- _WHAT IS EXPECTED_: Begin at the line bearing "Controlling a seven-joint". Transcribe it and all subsequent lines of the material below exactly, and nothing more.

===============

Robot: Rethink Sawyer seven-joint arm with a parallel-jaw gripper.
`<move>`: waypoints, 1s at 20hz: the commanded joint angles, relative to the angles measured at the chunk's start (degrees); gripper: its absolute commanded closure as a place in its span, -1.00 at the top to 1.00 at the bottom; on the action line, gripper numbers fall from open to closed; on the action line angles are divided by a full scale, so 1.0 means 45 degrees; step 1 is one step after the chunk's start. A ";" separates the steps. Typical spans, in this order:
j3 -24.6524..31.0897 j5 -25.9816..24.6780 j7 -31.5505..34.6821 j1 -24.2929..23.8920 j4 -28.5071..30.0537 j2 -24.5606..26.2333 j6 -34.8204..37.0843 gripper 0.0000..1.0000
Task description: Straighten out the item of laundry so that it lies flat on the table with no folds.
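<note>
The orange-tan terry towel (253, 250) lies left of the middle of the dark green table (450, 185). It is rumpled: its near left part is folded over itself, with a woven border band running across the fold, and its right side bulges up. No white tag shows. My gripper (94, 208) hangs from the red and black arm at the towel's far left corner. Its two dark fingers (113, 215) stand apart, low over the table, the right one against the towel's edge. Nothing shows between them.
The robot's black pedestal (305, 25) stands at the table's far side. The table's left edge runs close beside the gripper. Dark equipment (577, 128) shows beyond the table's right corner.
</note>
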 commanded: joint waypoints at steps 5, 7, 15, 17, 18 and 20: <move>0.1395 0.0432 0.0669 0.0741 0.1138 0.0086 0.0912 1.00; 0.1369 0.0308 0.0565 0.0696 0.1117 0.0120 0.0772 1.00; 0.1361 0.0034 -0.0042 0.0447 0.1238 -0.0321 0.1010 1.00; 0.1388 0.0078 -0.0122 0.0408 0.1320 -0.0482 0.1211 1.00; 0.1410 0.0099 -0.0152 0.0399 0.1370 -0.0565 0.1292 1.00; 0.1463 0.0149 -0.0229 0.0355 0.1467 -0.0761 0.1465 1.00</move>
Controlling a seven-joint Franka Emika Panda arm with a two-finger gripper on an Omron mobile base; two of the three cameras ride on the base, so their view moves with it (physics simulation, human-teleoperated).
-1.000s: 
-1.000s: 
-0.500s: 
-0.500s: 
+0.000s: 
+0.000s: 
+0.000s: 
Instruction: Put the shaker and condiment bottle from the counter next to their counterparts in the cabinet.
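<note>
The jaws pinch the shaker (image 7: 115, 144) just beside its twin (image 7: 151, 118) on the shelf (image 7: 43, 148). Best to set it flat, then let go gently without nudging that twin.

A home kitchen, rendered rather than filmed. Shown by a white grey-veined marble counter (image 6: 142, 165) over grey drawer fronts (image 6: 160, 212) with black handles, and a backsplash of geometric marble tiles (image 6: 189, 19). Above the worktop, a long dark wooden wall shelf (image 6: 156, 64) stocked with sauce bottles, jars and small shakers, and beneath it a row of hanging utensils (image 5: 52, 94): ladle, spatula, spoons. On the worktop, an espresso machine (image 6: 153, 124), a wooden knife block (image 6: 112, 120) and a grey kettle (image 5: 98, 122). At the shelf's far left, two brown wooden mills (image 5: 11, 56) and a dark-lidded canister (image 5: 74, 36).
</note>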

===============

- _EXERCISE OUTPUT_:
Controlling a seven-joint Franka Emika Panda arm with a two-finger gripper on an Omron mobile base; two of the three cameras ride on the base, so their view moves with it (physics simulation, human-teleoperated).
-1.000s: 
-1.000s: 
-0.500s: 
-0.500s: 
+0.000s: 
+0.000s: 
+0.000s: 
Instruction: Put the shaker and condiment bottle from the counter next to their counterparts in the cabinet.
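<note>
The jaws pinch the shaker (image 7: 115, 144) just beside its twin (image 7: 151, 118) on the shelf (image 7: 43, 148). Best to set it flat, then let go gently without nudging that twin.

A home kitchen, rendered rather than filmed. Shown by a white grey-veined marble counter (image 6: 142, 165) over grey drawer fronts (image 6: 160, 212) with black handles, and a backsplash of geometric marble tiles (image 6: 189, 19). Above the worktop, a long dark wooden wall shelf (image 6: 156, 64) stocked with sauce bottles, jars and small shakers, and beneath it a row of hanging utensils (image 5: 52, 94): ladle, spatula, spoons. On the worktop, an espresso machine (image 6: 153, 124), a wooden knife block (image 6: 112, 120) and a grey kettle (image 5: 98, 122). At the shelf's far left, two brown wooden mills (image 5: 11, 56) and a dark-lidded canister (image 5: 74, 36).
</note>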

Fully answered, the exercise is complete.